[PATCH v2 00/19] mm: Support huge pfnmaps

Thu Aug 29 12:21:39 PDT 2024

On Wed, Aug 28, 2024 at 4:50 PM Jason Gunthorpe <jgg at nvidia.com> wrote:
>
> On Wed, Aug 28, 2024 at 09:10:34AM -0700, Jiaqi Yan wrote:
> > On Wed, Aug 28, 2024 at 7:24 AM Jason Gunthorpe <jgg at nvidia.com> wrote:
> > >
> > > On Tue, Aug 27, 2024 at 05:42:21PM -0700, Jiaqi Yan wrote:
> > >
> > > > Instead of removing the whole pud, can driver or memory_failure do
> > > > something similar to non-struct-page-version of split_huge_page? So
> > > > driver doesn't need to re-fault good pages back?
> > >
> > > It would be far nicer if we didn't have to poke a hole in a 1G mapping
> > > just for memory failure reporting.
> >
> > If I follow this, which of the following sounds better? 1. remove pud
> > and rely on the driver to re-fault PFNs that it knows are not poisoned
> > (what Peter suggested), or 2. keep the pud and allow access to both
> > good and bad PFNs.
>
> In practice I think people will need 2, as breaking up a 1G mapping
> just because a few bits are bad will destroy the VM performance.
>

Totally agreed.

> For this the expectation would be for the VM to co-operate and not
> keep causing memory failures, or perhaps for the platform to spare in
> good memory somehow.

Yes, whether a VM gets into a memory-error-consumption loop
maliciously or accidentally, a reasonable VMM should have means to
detect and break it.

>
> > Or provide some knob (configured by ?) so that kernel + driver can
> > switch between the two?
>
> This is also sounding reasonable, especially if we need some
> alternative protocol to signal userspace about the failed memory
> besides fault and SIGBUS.

To clarify, what on my mind is a knob say named
"sysctl_enable_hard_offline", configured by userspace.

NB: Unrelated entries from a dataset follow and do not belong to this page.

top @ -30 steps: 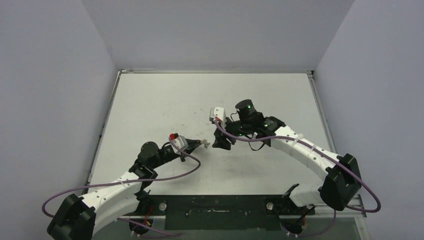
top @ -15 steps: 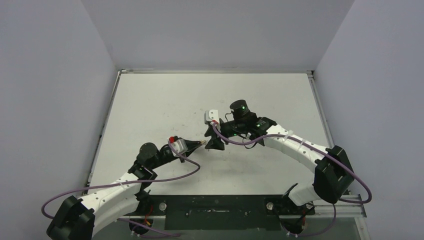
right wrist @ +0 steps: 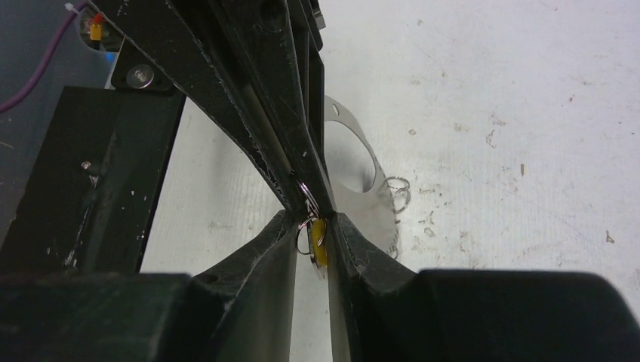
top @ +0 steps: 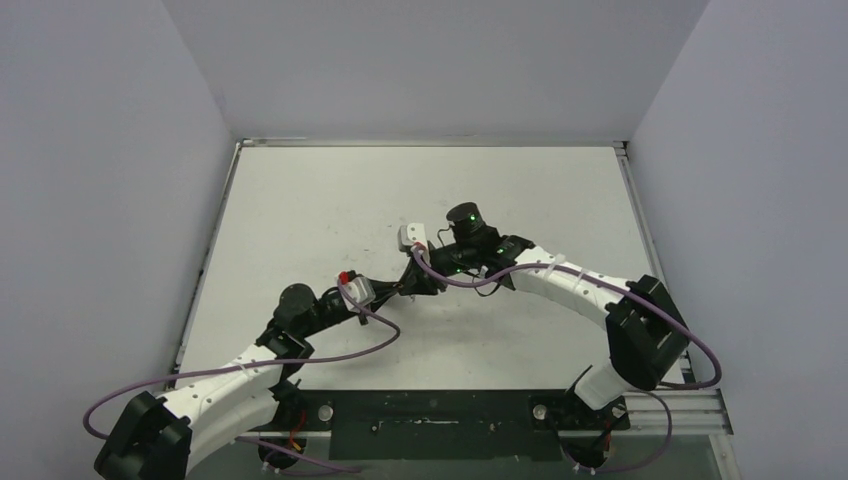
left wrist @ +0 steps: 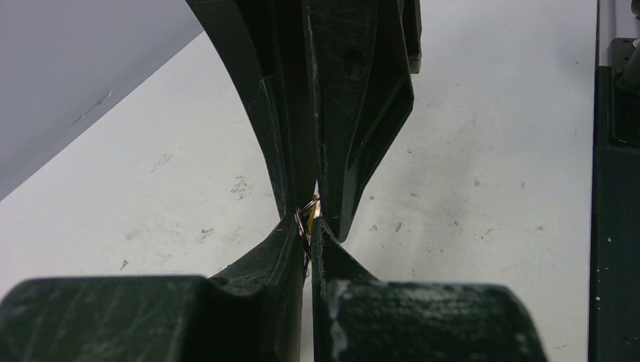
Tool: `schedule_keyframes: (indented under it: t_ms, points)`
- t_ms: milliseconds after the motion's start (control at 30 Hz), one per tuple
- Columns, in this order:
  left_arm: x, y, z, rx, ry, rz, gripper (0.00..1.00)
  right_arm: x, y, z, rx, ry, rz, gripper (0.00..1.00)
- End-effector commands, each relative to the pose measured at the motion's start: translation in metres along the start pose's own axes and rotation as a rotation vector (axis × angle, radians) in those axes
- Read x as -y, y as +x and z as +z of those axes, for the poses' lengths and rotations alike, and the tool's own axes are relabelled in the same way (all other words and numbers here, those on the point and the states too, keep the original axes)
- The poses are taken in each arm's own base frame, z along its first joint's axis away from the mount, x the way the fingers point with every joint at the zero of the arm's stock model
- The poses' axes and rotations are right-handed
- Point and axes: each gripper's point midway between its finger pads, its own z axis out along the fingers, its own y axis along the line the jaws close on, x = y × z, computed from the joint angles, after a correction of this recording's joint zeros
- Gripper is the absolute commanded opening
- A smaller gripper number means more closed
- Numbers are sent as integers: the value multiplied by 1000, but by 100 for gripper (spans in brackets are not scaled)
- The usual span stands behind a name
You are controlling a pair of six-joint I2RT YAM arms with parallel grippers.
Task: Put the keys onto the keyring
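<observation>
Two pulls could twist the yellow key [right wrist: 321, 253] free: left fingers [left wrist: 302, 237] pinch its small ring [right wrist: 306, 194] tight; right fingers [right wrist: 290, 230] stand narrow around it, whether gripping we cannot tell.

L pincer [top: 398, 288] & R pincer [top: 419, 279] meet tip to tip just left of frame ctr, over the white worktop [top: 300, 200]. L arm [top: 230, 375] reaches in from lower left, R arm [top: 560, 285] from lower right. Purple cable [top: 300, 360] loops off each. Green light [top: 465, 215] on R wrist. Anything betw. the tips too small to see.
</observation>
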Motion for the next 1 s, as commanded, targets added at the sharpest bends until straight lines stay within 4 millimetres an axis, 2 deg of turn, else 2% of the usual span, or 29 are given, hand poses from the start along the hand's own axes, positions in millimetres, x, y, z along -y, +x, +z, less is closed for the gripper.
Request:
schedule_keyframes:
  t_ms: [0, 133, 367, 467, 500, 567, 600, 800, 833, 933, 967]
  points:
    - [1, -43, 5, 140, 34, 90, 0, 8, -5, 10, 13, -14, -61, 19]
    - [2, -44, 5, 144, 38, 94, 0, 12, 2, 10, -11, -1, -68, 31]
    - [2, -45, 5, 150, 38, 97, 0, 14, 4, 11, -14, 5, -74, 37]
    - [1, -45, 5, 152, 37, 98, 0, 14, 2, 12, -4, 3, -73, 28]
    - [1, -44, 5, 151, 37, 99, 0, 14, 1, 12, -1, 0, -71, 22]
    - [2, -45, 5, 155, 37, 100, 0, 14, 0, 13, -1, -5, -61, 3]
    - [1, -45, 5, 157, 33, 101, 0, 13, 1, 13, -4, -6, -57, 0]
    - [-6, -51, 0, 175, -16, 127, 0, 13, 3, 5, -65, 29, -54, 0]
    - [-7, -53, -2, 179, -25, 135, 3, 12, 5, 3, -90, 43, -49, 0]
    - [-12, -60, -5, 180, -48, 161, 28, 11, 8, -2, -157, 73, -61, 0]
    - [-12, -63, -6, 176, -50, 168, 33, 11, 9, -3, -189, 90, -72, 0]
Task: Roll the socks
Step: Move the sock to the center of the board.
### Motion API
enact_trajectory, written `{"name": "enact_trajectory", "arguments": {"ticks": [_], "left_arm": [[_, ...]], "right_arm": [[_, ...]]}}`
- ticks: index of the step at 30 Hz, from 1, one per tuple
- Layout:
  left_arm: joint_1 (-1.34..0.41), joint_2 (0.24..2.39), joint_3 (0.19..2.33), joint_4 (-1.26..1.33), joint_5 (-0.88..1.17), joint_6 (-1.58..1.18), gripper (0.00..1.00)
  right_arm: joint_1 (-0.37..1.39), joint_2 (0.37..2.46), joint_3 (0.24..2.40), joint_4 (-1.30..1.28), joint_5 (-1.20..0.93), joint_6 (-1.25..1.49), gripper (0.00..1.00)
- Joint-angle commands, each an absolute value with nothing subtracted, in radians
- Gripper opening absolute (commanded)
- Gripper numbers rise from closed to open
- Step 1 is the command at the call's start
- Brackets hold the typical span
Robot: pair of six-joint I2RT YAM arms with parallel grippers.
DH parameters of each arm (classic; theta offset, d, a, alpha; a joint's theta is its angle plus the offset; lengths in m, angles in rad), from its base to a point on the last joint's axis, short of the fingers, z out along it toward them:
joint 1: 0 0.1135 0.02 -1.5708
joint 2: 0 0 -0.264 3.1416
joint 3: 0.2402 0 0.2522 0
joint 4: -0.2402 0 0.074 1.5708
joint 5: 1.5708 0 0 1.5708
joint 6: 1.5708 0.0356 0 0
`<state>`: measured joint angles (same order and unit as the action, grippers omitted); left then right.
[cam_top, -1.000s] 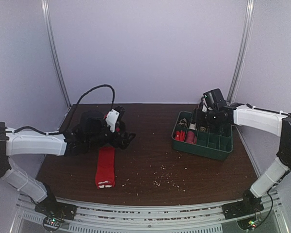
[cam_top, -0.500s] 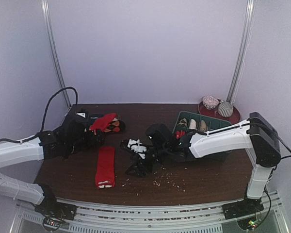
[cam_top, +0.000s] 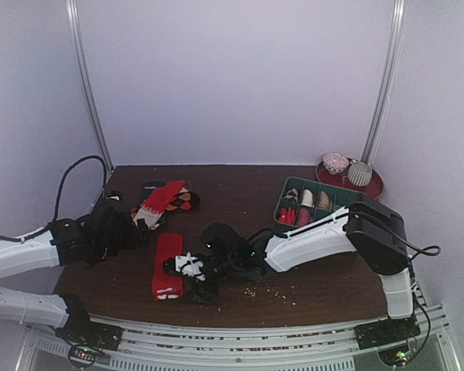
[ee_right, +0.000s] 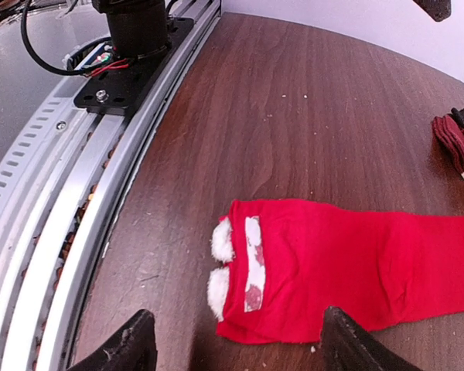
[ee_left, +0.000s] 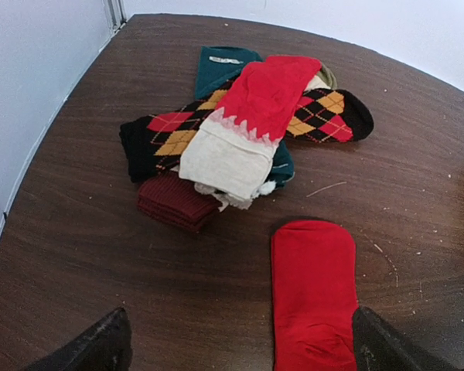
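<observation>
A bright red sock [cam_top: 168, 263] lies flat on the dark wood table, its white-marked end [ee_right: 251, 267] toward the near edge. My right gripper [ee_right: 240, 344] hovers open just past that marked end, one finger on each side of the sock's width; in the top view the right gripper [cam_top: 189, 274] sits beside the sock's near half. My left gripper [ee_left: 240, 352] is open and empty, pulled back to the left, with the sock's plain far end [ee_left: 313, 294] in front of its right finger. From above, the left gripper [cam_top: 131, 228] is apart from the sock.
A pile of mixed socks [ee_left: 240, 124], argyle, teal, red-and-cream and dark red, lies at the back left. A green divided tray [cam_top: 357, 232] holds rolled socks on the right. A red plate [cam_top: 375, 185] with two balls is behind it. Crumbs [cam_top: 267, 292] dot the front; a metal rail [ee_right: 62, 232] runs along the near edge.
My right arm swung from the green tray across to the red sock's near end. My left arm drew back to the left, uncovering the sock pile.
</observation>
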<state>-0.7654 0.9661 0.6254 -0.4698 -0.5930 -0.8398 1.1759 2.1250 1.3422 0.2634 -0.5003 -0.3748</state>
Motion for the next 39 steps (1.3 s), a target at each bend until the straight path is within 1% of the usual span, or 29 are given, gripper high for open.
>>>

To apply to Ankit's memory_failure_pfn patch[*]:

static int memory_failure_pfn(unsigned long pfn, int flags)
{
  struct interval_tree_node *node;
  int res = MF_FAILED;
  LIST_HEAD(tokill);

  mutex_lock(&pfn_space_lock);
   for (node = interval_tree_iter_first(&pfn_space_itree, pfn, pfn); node;
         node = interval_tree_iter_next(node, pfn, pfn)) {
    struct pfn_address_space *pfn_space =
      container_of(node, struct pfn_address_space, node);

    if (pfn_space->ops)
      pfn_space->ops->failure(pfn_space, pfn);

    collect_procs_pgoff(NULL, pfn_space->mapping, pfn, &tokill);

    if (sysctl_enable_hard_offline)
      unmap_mapping_range(pfn_space->mapping, pfn << PAGE_SHIFT,
                                             PAGE_SIZE, 0);

    res = MF_RECOVERED;
  }
  mutex_unlock(&pfn_space_lock);

  if (res == MF_FAILED)
    return action_result(pfn, MF_MSG_PFN_MAP, res);

  flags |= MF_ACTION_REQUIRED | MF_MUST_KILL;
  kill_procs(&tokill, true, false, pfn, flags);

  return action_result(pfn, MF_MSG_PFN_MAP, MF_RECOVERED);
}

I think we still want to attempt to SIGBUS userspace, regardless of
doing unmap_mapping_range or not.

[*] https://lore.kernel.org/lkml/20231123003513.24292-2-ankita@nvidia.com/#t

>
> Jason